§ Exercise instructions
Working from the records below, repeat exactly the lines starting at the line that contains "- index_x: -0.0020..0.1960" and ending at the line that contains "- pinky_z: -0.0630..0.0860", inclusive.

(Available data begins)

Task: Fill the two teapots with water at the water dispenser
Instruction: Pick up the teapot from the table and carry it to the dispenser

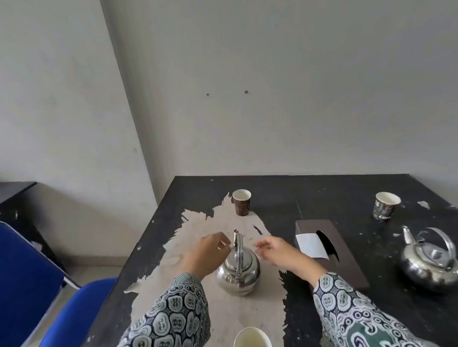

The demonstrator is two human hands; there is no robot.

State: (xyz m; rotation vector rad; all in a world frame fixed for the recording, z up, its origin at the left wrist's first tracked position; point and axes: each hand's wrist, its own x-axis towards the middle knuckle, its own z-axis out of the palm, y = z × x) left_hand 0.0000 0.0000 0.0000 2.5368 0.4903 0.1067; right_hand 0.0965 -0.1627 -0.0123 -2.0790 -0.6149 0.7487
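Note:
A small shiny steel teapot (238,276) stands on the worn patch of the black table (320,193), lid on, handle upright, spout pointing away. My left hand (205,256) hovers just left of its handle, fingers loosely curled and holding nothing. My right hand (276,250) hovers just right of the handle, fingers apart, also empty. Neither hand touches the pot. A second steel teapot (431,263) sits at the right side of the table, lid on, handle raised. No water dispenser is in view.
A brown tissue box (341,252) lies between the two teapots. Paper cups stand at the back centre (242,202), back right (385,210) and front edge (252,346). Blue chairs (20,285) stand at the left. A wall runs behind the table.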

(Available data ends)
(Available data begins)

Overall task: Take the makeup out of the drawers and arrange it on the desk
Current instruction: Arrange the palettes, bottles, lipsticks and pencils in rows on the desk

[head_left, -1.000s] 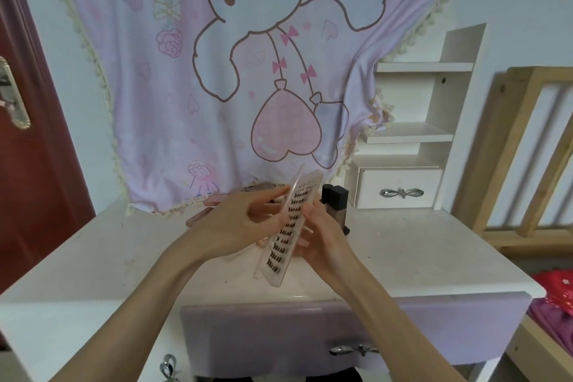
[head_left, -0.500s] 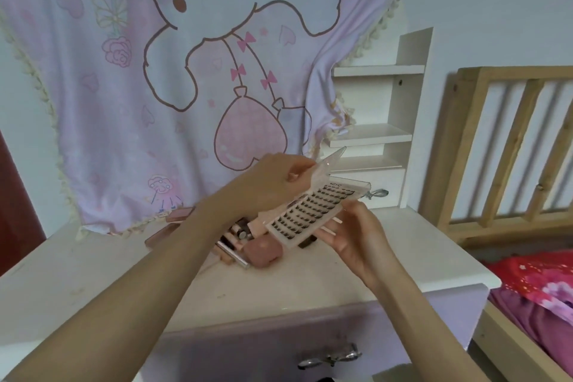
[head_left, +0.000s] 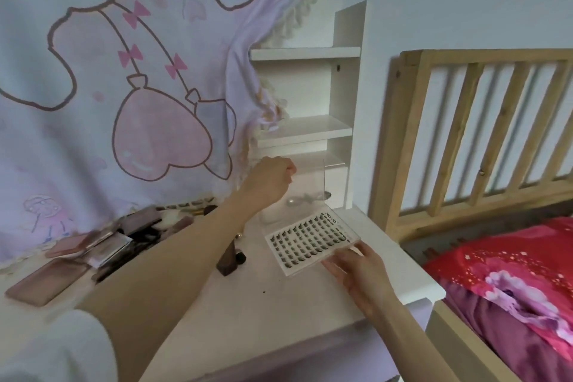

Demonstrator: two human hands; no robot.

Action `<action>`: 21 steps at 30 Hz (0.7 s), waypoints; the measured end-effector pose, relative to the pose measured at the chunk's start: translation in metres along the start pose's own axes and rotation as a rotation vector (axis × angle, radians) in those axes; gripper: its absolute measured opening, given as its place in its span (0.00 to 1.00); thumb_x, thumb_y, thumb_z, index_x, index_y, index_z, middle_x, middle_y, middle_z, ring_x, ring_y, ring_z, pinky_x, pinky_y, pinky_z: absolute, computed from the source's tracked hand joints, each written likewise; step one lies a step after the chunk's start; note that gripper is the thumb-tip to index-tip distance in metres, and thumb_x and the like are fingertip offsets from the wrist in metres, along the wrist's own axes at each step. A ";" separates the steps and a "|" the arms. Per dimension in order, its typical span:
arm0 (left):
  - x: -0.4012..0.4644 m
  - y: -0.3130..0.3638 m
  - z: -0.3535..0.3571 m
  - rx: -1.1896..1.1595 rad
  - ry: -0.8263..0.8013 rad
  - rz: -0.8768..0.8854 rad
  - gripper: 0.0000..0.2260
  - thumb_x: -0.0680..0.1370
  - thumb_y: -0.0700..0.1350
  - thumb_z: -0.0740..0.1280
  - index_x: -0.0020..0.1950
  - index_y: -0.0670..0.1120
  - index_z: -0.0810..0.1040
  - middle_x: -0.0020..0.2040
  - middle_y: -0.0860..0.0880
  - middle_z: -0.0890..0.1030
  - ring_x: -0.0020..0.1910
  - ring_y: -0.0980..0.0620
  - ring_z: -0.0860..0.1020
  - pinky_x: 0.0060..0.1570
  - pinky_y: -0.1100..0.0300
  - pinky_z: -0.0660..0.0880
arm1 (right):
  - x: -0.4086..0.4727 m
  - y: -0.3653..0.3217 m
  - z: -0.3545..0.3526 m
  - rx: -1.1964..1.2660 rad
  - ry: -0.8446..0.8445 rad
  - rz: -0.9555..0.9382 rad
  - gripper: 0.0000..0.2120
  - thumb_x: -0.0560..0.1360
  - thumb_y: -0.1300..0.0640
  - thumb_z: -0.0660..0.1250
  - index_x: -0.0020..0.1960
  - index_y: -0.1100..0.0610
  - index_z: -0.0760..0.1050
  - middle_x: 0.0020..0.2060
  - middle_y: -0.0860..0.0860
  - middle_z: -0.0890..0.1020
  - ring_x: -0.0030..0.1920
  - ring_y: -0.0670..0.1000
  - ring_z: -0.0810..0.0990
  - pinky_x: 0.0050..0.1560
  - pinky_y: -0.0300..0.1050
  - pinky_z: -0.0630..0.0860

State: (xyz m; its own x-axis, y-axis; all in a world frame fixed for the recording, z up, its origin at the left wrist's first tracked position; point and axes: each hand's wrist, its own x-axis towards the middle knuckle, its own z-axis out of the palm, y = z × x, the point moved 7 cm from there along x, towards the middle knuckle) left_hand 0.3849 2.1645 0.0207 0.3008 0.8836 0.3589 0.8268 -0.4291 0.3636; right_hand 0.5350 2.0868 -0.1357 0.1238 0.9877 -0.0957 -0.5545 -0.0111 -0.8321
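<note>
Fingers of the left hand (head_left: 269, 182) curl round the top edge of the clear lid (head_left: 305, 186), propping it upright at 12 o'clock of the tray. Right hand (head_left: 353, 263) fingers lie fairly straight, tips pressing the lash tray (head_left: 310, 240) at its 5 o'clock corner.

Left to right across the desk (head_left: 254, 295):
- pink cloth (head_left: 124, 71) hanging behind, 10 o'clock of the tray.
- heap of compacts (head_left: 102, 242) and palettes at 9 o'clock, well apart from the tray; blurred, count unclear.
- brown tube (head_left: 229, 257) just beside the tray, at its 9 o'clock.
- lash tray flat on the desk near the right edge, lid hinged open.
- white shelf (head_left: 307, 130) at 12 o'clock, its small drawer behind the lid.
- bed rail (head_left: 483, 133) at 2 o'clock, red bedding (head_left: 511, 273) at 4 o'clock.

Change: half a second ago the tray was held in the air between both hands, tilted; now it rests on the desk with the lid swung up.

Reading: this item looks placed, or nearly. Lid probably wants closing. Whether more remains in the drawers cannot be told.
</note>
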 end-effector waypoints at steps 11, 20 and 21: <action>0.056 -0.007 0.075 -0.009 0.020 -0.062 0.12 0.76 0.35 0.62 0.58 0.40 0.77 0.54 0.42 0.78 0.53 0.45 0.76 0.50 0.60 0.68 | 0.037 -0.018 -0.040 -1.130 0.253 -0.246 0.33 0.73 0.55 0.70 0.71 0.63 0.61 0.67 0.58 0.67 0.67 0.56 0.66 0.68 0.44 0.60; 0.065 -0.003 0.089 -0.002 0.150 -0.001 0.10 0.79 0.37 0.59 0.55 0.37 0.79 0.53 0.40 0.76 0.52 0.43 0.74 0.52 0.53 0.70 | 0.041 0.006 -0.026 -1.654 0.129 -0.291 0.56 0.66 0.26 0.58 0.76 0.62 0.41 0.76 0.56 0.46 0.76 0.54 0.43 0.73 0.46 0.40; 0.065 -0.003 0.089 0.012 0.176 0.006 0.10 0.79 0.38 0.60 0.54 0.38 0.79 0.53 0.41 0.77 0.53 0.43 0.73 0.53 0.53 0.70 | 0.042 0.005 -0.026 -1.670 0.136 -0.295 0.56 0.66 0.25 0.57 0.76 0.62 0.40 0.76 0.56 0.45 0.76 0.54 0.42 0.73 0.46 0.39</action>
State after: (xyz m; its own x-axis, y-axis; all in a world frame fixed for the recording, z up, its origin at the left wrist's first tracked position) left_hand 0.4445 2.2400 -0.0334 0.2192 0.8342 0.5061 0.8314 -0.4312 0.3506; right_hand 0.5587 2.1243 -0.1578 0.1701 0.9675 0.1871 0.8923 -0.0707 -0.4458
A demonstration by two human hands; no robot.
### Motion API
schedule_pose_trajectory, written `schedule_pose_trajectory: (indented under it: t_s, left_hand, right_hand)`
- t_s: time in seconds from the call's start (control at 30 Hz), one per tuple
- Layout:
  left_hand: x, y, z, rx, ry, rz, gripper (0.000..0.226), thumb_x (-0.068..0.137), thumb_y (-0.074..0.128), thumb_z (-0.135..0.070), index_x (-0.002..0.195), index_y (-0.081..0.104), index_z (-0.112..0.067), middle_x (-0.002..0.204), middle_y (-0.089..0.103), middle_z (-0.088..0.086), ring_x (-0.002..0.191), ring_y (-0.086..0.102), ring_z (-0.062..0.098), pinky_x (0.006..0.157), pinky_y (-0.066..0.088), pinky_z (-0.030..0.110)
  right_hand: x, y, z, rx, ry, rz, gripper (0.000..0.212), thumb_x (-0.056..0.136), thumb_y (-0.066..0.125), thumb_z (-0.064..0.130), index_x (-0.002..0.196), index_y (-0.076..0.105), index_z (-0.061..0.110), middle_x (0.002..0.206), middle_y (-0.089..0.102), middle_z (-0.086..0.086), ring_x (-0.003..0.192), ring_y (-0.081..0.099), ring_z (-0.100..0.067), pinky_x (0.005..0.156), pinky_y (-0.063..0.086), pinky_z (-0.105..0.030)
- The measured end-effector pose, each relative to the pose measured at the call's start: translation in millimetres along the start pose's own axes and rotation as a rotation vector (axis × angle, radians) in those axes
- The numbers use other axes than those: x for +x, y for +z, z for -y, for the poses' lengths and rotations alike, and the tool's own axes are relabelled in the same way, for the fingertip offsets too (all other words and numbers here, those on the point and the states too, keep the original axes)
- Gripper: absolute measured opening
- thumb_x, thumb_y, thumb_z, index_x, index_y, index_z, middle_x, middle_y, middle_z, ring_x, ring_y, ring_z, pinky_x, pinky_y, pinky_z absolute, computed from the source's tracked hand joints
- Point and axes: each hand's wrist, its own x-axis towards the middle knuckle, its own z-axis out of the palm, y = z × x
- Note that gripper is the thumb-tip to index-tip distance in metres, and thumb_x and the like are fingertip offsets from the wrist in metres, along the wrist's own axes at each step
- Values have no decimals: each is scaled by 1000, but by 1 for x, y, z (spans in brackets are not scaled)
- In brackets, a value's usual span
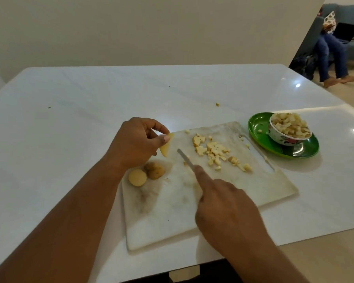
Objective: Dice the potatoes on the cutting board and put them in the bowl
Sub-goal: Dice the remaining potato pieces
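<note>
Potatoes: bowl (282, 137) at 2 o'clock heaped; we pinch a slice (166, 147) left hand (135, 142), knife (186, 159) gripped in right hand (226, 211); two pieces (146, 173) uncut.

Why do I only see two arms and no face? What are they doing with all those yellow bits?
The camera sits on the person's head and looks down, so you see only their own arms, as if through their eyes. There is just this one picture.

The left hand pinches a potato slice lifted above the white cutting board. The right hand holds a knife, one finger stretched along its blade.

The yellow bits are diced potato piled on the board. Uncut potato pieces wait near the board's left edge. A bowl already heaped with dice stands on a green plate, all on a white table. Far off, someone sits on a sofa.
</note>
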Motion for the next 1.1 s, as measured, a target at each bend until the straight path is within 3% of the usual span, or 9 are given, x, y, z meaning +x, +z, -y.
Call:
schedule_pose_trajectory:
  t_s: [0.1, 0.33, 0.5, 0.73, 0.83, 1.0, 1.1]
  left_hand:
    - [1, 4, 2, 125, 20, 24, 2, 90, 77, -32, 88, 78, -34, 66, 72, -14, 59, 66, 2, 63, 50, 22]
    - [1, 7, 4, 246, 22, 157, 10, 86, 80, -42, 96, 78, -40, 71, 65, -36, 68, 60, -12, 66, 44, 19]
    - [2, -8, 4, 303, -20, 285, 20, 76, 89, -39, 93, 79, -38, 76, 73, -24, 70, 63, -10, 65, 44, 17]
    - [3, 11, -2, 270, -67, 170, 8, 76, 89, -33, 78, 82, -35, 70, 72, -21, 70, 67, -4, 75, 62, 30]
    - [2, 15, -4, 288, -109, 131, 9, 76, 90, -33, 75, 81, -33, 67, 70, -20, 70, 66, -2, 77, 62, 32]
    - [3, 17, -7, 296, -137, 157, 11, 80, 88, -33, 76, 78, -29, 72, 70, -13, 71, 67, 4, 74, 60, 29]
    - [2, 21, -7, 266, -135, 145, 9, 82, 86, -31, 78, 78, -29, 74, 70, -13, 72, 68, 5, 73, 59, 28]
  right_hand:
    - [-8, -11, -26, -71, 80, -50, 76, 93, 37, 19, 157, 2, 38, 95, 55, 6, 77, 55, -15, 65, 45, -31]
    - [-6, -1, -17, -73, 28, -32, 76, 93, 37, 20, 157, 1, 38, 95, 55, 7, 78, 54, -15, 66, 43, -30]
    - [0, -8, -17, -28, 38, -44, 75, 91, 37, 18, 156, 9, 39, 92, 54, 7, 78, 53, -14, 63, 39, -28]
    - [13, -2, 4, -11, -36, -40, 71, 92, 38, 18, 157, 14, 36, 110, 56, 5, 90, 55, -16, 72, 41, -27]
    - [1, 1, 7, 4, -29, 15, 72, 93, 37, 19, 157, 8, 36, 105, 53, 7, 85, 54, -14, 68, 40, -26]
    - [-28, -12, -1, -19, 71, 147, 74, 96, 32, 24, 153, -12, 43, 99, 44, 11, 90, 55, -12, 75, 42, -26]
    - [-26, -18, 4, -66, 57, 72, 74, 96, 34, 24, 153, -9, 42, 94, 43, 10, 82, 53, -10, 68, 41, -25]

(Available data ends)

§ Response for this exercise
  - index_x: -0.0020..0.1960
  - index_y: -0.1100..0.0610
  - index_z: -0.0760..0.1050
  - middle_x: 0.0020..0.2060
  - middle_y: -0.0860..0.0860
  - middle_z: -0.0890..0.1020
  - ring_x: -0.0030..0.1920
  - ring_y: -0.0670..0.1000
  - ring_z: -0.0810..0.0990
  - pinky_x: 0.0050..0.1560
  - pinky_y: -0.0300..0.1050
  - pinky_z: -0.0630..0.0860

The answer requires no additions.